▸ **Description of the task**:
In the records below, find the line with "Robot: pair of" and the line with "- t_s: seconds". Print both exactly, along with every line between them, and no other line.

[[ Dataset extract open ]]

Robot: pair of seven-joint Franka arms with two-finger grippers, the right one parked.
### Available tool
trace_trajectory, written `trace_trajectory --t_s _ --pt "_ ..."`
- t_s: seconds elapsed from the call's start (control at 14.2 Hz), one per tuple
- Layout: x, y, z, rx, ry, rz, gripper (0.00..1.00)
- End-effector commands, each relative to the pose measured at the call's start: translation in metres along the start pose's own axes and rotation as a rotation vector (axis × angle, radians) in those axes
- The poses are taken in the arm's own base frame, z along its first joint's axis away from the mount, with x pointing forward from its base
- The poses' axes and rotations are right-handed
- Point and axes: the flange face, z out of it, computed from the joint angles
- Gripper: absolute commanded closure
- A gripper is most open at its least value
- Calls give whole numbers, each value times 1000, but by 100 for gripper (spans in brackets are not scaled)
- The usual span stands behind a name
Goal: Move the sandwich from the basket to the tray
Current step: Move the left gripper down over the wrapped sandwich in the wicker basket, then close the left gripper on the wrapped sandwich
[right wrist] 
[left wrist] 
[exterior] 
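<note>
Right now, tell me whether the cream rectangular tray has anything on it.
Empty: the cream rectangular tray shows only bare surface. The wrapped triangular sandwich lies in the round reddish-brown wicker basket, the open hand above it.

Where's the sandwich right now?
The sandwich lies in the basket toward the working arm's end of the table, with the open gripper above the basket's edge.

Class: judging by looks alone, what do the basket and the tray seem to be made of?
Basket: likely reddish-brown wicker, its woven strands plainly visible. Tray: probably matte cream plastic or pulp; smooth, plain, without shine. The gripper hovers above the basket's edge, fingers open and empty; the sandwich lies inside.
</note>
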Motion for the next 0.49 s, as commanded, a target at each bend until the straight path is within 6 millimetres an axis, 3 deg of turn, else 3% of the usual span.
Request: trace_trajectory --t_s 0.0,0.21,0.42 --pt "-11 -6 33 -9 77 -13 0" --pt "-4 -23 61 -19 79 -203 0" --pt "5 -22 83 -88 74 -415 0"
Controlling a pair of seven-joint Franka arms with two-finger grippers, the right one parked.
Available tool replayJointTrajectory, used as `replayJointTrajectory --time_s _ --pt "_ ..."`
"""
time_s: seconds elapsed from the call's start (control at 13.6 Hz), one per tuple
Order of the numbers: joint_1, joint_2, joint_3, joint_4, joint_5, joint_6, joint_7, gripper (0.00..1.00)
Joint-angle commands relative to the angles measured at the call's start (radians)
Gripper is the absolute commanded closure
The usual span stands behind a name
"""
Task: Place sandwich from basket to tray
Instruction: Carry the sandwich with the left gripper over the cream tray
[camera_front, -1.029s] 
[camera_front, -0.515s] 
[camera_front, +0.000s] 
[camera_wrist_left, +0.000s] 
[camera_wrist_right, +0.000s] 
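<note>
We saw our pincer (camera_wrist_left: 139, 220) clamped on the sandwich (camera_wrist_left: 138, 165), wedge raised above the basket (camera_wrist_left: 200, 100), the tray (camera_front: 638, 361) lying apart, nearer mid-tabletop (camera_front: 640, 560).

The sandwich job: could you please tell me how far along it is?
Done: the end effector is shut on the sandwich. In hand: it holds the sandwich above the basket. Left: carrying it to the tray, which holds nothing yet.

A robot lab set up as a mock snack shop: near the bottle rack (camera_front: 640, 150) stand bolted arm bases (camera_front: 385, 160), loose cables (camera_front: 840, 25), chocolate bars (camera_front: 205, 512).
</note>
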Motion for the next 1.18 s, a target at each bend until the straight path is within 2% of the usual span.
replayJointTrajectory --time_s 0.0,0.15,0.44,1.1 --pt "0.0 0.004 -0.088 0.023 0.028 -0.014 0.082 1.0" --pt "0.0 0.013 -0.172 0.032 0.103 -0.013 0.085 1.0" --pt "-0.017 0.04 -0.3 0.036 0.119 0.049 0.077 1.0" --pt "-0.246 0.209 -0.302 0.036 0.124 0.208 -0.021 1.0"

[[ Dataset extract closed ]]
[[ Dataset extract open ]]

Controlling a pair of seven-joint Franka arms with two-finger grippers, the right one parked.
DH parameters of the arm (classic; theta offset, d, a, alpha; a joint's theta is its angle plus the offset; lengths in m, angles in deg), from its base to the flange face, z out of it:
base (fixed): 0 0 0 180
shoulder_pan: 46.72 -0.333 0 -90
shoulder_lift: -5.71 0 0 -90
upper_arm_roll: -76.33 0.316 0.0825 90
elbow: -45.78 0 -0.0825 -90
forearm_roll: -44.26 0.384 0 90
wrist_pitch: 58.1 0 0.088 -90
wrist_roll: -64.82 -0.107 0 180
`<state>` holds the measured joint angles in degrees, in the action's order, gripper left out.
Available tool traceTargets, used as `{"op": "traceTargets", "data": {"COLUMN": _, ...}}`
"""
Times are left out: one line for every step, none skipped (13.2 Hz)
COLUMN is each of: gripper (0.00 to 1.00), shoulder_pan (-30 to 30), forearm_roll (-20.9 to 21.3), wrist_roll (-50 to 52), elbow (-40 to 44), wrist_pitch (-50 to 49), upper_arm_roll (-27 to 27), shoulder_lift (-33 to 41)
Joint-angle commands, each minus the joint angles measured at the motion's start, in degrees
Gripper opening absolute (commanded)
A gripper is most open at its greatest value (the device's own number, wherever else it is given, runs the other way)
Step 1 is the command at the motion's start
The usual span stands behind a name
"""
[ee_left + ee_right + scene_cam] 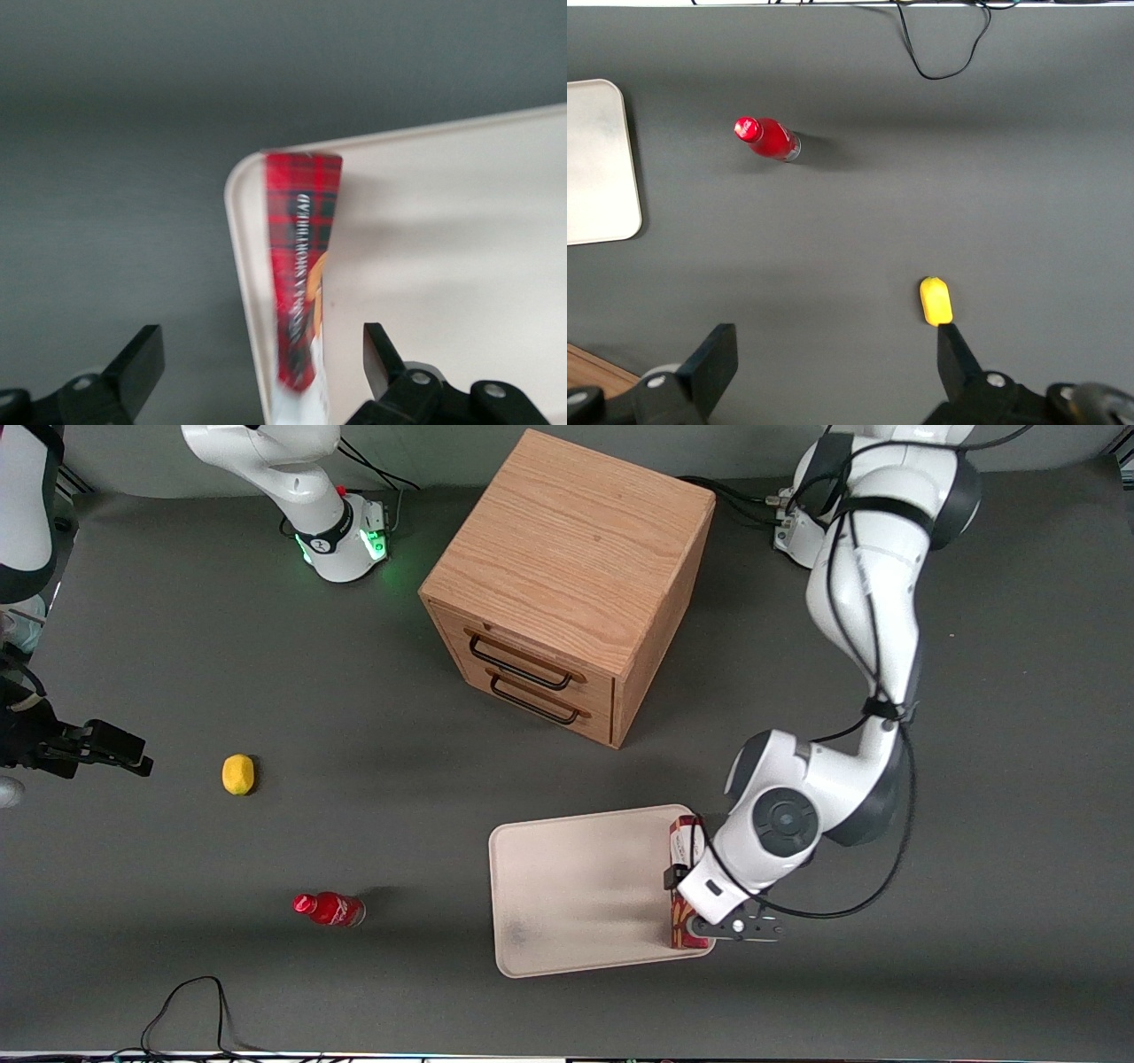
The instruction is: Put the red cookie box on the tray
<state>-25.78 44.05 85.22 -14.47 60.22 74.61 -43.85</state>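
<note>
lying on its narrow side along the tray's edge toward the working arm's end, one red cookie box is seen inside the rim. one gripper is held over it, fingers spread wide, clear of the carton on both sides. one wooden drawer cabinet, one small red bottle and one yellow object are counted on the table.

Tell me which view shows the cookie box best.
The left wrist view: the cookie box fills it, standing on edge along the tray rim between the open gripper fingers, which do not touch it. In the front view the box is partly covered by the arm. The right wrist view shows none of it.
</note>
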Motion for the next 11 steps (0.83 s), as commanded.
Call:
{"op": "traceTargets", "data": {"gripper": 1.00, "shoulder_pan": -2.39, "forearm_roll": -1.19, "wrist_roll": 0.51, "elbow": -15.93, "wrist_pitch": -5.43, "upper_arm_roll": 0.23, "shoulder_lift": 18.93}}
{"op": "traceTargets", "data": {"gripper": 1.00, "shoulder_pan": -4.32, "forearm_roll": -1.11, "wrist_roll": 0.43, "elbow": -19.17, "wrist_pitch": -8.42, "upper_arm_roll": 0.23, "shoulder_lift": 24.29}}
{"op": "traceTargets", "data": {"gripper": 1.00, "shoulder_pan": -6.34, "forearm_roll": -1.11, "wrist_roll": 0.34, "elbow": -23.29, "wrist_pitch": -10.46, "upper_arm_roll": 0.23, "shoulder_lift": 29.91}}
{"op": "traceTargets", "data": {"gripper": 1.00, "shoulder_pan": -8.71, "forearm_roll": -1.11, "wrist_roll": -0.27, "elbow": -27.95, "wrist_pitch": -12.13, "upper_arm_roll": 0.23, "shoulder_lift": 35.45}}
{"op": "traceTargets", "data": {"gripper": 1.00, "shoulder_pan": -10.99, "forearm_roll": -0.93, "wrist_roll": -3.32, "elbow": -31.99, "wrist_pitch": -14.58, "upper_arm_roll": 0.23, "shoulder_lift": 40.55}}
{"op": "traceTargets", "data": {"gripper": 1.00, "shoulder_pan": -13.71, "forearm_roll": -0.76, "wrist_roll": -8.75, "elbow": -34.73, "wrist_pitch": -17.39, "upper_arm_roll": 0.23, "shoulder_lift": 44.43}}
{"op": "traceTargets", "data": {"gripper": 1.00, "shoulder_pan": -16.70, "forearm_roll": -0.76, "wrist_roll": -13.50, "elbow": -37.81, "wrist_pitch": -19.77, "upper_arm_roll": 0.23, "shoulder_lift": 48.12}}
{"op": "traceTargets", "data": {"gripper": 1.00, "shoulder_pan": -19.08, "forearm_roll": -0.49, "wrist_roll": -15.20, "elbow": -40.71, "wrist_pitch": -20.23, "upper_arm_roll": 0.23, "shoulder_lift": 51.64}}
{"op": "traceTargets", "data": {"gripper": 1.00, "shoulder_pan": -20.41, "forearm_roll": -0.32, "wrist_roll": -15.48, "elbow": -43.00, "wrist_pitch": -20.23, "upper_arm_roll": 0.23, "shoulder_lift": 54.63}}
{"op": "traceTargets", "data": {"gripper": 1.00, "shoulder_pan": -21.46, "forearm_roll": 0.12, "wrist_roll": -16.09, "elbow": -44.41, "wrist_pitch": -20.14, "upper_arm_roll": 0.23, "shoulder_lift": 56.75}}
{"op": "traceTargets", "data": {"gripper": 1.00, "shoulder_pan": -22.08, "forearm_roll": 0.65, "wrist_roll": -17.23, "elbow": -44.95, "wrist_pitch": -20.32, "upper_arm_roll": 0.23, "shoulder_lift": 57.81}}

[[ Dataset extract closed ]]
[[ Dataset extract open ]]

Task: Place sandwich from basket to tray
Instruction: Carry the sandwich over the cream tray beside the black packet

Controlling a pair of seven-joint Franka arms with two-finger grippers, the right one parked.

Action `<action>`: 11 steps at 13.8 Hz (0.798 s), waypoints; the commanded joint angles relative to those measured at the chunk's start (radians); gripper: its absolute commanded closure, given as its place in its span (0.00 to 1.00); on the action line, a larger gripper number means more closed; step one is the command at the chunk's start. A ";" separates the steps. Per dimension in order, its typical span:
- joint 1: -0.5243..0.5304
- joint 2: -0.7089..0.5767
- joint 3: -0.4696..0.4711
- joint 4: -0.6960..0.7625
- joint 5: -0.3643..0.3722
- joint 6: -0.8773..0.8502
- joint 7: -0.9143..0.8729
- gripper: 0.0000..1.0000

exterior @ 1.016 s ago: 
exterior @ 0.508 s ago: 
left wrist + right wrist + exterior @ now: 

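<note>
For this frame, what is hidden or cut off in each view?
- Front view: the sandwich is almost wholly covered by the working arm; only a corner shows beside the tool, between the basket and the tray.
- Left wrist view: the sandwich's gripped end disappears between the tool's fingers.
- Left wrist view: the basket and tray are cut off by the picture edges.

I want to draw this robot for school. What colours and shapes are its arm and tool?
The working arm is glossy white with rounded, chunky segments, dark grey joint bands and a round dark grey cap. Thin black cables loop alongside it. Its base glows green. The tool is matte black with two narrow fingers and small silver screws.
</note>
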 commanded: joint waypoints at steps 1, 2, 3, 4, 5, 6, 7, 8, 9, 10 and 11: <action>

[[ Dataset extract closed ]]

▸ **Answer for the task**:
Robot: pair of seven-joint Franka arms with two-finger grippers, the right one parked.
### Available tool
trace_trajectory, written `trace_trajectory --t_s _ --pt "_ ..."`
- t_s: seconds elapsed from the call's start (control at 14.2 Hz), one per tuple

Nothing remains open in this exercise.